What to work on:
When copying the data below, keep only the lines from the one with "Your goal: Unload" through the one with "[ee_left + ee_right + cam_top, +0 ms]", word for word, and skip the pictures.

● ● ● ● ●

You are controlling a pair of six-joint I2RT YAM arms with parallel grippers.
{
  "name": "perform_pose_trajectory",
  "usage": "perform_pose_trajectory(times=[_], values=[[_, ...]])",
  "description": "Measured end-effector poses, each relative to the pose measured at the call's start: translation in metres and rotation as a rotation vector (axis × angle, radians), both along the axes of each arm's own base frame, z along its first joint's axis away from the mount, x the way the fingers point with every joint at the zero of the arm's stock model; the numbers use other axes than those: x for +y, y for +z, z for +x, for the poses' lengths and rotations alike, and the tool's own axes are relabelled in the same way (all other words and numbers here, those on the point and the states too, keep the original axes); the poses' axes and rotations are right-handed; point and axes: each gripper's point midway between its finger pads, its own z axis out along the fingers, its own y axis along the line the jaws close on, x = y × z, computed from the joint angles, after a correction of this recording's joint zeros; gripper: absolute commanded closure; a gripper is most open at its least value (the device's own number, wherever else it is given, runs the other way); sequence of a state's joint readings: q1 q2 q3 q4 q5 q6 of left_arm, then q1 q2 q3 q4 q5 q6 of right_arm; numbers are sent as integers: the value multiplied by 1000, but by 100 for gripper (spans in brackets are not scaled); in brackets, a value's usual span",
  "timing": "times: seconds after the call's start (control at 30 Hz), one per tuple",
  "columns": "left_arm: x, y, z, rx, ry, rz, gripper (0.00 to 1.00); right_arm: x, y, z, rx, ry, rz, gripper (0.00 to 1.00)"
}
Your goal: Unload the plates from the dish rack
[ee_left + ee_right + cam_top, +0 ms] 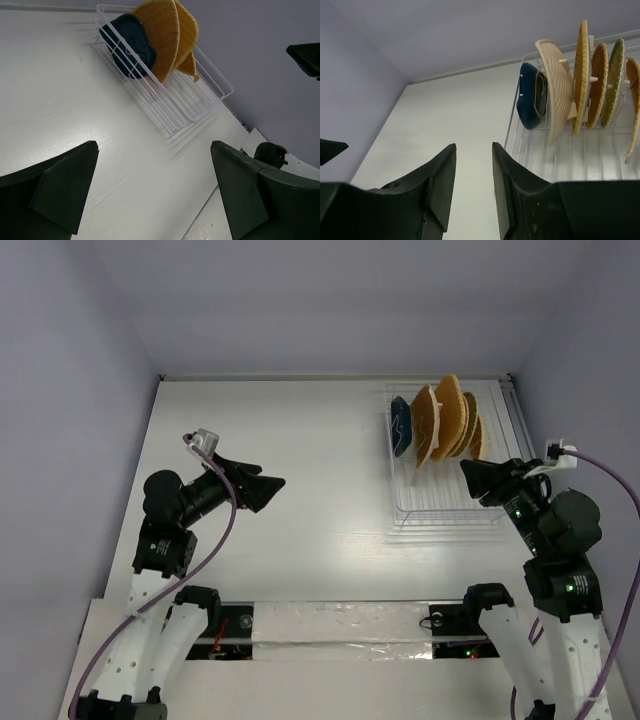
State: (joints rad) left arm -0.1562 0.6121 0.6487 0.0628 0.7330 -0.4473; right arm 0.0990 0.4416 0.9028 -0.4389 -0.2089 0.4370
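the left gripper [154,149] hangs over the left half of the worktop [300,430], spread wide with nothing in it. further right, the dish rack [450,512] sits by the far right corner. the plates [445,418] stand on edge in its far end, the dark blue plate [401,427] leftmost. the right gripper [473,150], near the rack's front edge, shows a narrow gap and holds nothing.

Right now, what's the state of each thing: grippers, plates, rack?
left gripper, open wide, empty
right gripper, open by a narrow gap, empty
blue plate, standing on edge in the rack, not gripped
tan plates, standing on edge in the rack beside the blue one
rack, sitting flat, loaded at its far end
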Motion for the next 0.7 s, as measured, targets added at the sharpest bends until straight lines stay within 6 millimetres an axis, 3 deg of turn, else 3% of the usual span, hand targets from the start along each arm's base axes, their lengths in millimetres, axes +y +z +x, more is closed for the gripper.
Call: perform_pose_trajectory(times=[0.13, 0.3, 0.33, 0.37, 0.43, 0.47, 0.5, 0.7], values=[[0, 0, 0, 0, 0, 2, 9, 0, -3, 4, 17, 0, -2, 70], [1, -3, 0, -3, 0, 12, 33, 0, -8, 11, 39, -2, -14, 83], [1, -3, -1, -7, -1, 14, 39, 0, -10, 13, 46, -3, -17, 85], [0, -3, -1, -8, -2, 14, 55, 0, -12, 15, 54, -3, -21, 90], [1, -2, -1, -10, -2, 15, 74, 1, -14, 19, 67, -2, -26, 96], [1, -2, -2, -10, -1, 15, 93, 1, -15, 20, 72, -1, -27, 99], [1, -2, -2, -10, -2, 16, 100, 2, -17, 21, 77, 3, -29, 100], [1, -8, -5, 10, 13, 27, 100, 14, -23, 35, 124, 62, -42, 100]])
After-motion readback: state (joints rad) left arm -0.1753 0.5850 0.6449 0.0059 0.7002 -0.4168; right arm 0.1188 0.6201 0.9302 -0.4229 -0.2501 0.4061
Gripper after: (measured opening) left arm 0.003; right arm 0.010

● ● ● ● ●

Task solution:
Your goal: Unload the plates from the dish rack
[ee_left + ee_right + cam_top, +0 ms] 

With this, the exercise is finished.